What is a one rep max?

One repetition maximum, often called simply one rep max or 1RM, refers to the maximum amount of resistance (usually measured as weight) that an individual can generate sufficient force against in order to successfully complete one repetition of an exercise.

Whilst any resistance training exercise can be tested for your one repetition maximum, it’s most useful for compound exercises, such as the bench press, deadlift or squat.

For example, an individual may be able to bench press a maximum of 100 kilograms for one repetition, but no more than that. That would make 100 kilograms their current one repetition maximum.

One repetition maximum is a commonly used measure of muscular strength.

Many strength training programs use percentages of one repetition maximum to indicate the desired exercise difficulty.

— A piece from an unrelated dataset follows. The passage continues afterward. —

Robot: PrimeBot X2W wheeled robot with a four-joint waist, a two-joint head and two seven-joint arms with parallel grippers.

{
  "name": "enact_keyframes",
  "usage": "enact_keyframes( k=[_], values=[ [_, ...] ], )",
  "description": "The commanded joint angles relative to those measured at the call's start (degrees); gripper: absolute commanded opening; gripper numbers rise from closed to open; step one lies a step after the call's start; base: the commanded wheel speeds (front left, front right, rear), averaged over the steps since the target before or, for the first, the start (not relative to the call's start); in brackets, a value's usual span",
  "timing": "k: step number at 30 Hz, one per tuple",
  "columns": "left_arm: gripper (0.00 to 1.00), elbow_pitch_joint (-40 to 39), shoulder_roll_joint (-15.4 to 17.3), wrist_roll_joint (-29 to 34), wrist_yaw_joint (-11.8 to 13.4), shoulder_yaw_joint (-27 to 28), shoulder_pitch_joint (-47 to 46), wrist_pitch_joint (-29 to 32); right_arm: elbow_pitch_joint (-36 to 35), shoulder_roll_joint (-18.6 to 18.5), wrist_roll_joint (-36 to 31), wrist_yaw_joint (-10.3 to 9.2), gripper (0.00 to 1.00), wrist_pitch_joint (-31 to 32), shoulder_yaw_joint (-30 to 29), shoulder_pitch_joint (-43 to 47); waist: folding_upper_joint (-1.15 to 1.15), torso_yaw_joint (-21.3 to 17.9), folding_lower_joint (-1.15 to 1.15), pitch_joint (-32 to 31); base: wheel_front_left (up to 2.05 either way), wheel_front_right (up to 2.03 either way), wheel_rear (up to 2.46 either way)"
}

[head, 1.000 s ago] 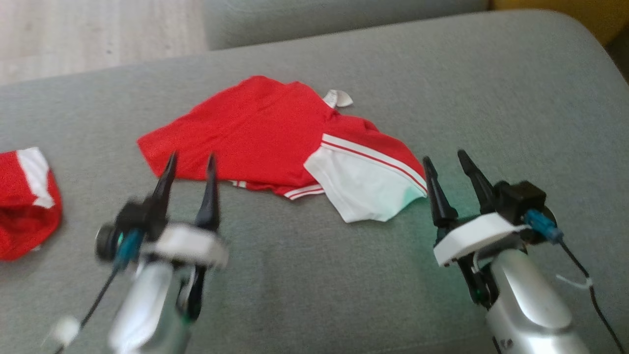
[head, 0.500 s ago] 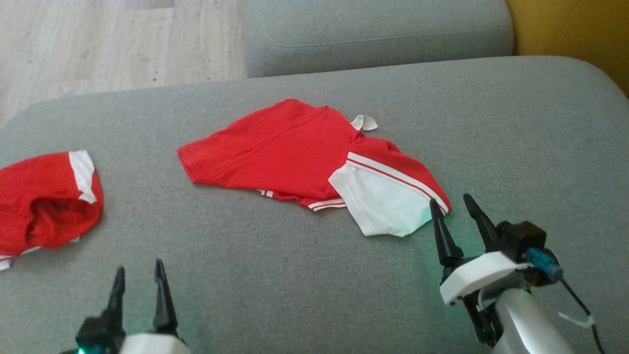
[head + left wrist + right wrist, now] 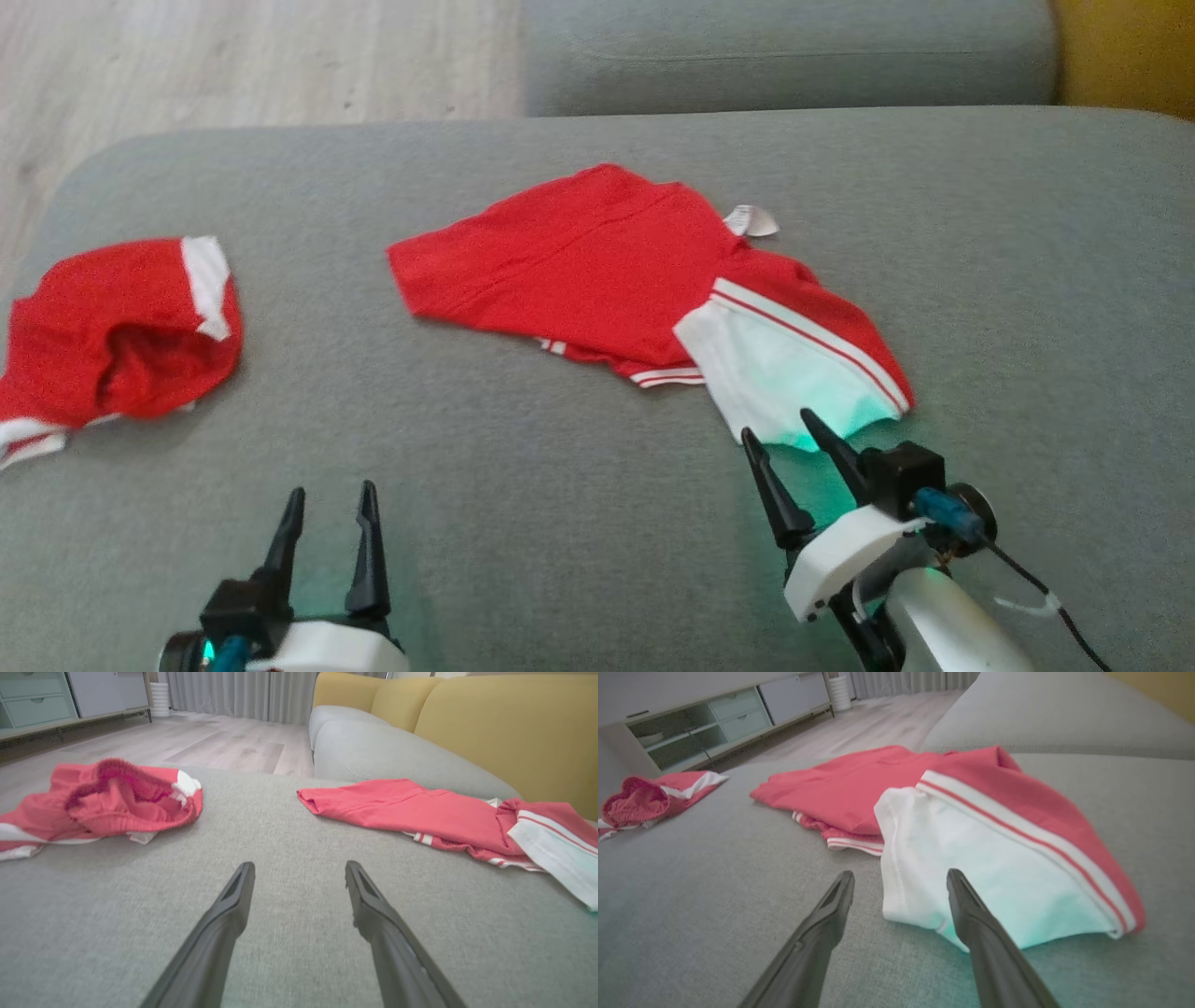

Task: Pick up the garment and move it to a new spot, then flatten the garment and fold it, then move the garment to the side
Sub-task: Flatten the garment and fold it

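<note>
Since a second ago the left gripper [image 3: 331,489] has drawn back from the shirt [image 3: 579,266] and the right gripper [image 3: 777,425] has neared its white sleeve [image 3: 784,373]; from the head, the shirt lies mid-sofa [image 3: 560,541], long axis running far-left to near-right, sleeve end nearest the right gripper's tips. From the left wrist, the left gripper [image 3: 300,864] gapes empty, shirt [image 3: 420,812] well off to its right. From the right wrist, the right gripper [image 3: 901,872] gapes empty, the sleeve's [image 3: 999,877] near corner just ahead between its fingers.
</note>
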Motion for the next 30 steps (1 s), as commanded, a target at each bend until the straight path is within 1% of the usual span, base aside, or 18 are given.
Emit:
enact_keyframes(
  k=[1, 3, 7, 12, 13, 14, 15, 16, 17, 19, 22, 25, 27, 30],
  values=[
    [1.0, -0.85, 0.16, -0.3, -0.04, 1.13, -2.09, -0.29, 0.0, 0.47, 0.06, -0.04, 1.0, -0.37, 1.57, -2.86, 0.0, 1.96, 0.0, 0.93, 0.0, 0.0, 0.0],
    [1.0, -0.32, 0.16, -0.37, -0.15, 0.36, -2.2, -0.29, 2.93, 0.47, -0.45, -0.04, 1.0, -0.37, 2.06, -3.87, 0.0, 3.43, 0.0, 1.41, 0.0, 0.0, 0.0],
    [1.0, 0.35, 0.16, -0.33, -0.16, -0.11, -2.23, -0.29, 8.69, 0.47, -2.38, -0.04, 1.0, -0.37, 0.38, -5.52, 0.0, 5.59, 0.0, 2.14, 0.0, 0.0, 0.0],
    [1.0, 0.68, 0.15, -0.28, -0.36, 0.45, -2.1, -0.29, 14.16, 0.47, -3.54, -0.04, 1.0, -0.37, -0.84, -6.04, 0.0, 6.57, 0.0, 2.33, 0.0, 0.0, 0.0],
    [1.0, 0.7, 0.15, -0.31, -0.38, 0.52, -2.11, -0.29, 15.14, 0.47, -3.55, -0.04, 0.98, -0.37, -0.82, -6.14, 0.0, 6.61, 0.0, 2.37, 0.0, 0.0, 0.0],
    [1.0, 0.72, 0.15, -0.35, -0.4, 0.57, -2.13, -0.29, 15.99, 0.47, -3.53, -0.04, 0.87, -0.37, -0.76, -6.32, 0.0, 6.61, 0.0, 2.41, 0.0, 0.0, 0.0],
    [1.0, 0.74, 0.15, -0.44, -0.4, 0.58, -2.2, -0.29, 16.51, 0.47, -3.35, -0.04, 0.66, -0.37, -0.76, -6.54, 0.0, 6.6, 0.0, 2.48, 0.0, 0.0, 0.0],
    [1.0, 0.74, 0.15, -0.54, -0.38, 0.53, -2.3, -0.29, 16.99, 0.47, -3.16, -0.04, 0.37, -0.37, -0.61, -6.77, 0.0, 6.56, 0.0, 2.58, 0.0, 0.0, 0.0],
    [1.0, 0.73, 0.15, -0.61, -0.39, 0.45, -2.43, -0.29, 17.39, 0.47, -2.91, -0.04, 0.0, -0.37, -0.52, -7.05, 0.0, 6.5, 0.0, 2.69, 0.0, 0.0, 0.0],
    [1.0, 0.86, 0.15, -0.77, -0.38, 0.37, -2.7, -0.29, 17.31, 0.47, -2.04, -0.04, 0.0, -0.37, -0.63, -7.62, 0.0, 6.33, 0.0, 2.71, 0.0, 0.0, 0.0],
    [1.0, 0.95, 0.15, -0.88, -0.36, 0.47, -2.92, -0.29, 12.02, 0.47, -0.33, -0.04, 0.0, -0.37, -1.85, -8.42, 0.0, 5.75, 0.0, 2.4, 0.0, 0.0, 0.0],
    [1.0, 0.81, 0.15, -0.87, -0.17, 0.87, -2.5, -0.29, 0.03, 0.47, 0.65, -0.04, 0.0, -0.37, -3.29, -9.32, 0.0, 4.74, 0.0, 1.42, 0.0, 0.0, 0.0],
    [1.0, 0.85, 0.15, -0.89, -0.12, 1.18, -2.04, -0.29, -7.86, 0.47, 0.4, -0.04, 0.0, -0.37, -5.84, -10.64, 0.0, 3.95, 0.0, 0.48, 0.0, 0.0, 0.0],
    [1.0, 1.05, 0.15, -1.07, -0.05, 1.1, -1.24, -0.29, -16.34, -0.72, -0.39, -0.04, 0.0, -0.37, -9.76, -14.27, 0.0, 3.03, 0.0, -1.19, 0.0, 0.0, 0.0]
  ],
)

For example, a workout session may include three sets of ten repetitions on bench press at 75% of your one repetition maximum.

Predicting one repetition maximum using submaximal estimation

An individual’s one repetition maximum for an exercise can be calculated indirectly using submaximal estimation.

To do this, the person (or their fitness trainer) would select a weight that they believe they could complete 5 or 6 repetitions of the exercise with, whilst maintaining correct form (exercise technique) throughout all repetitions. Once the exercise is completed, the person (or fitness trainer) would then record the number of repetitions and use a calculation (or our handy calculator!) to predict the person’s one repetition maximum.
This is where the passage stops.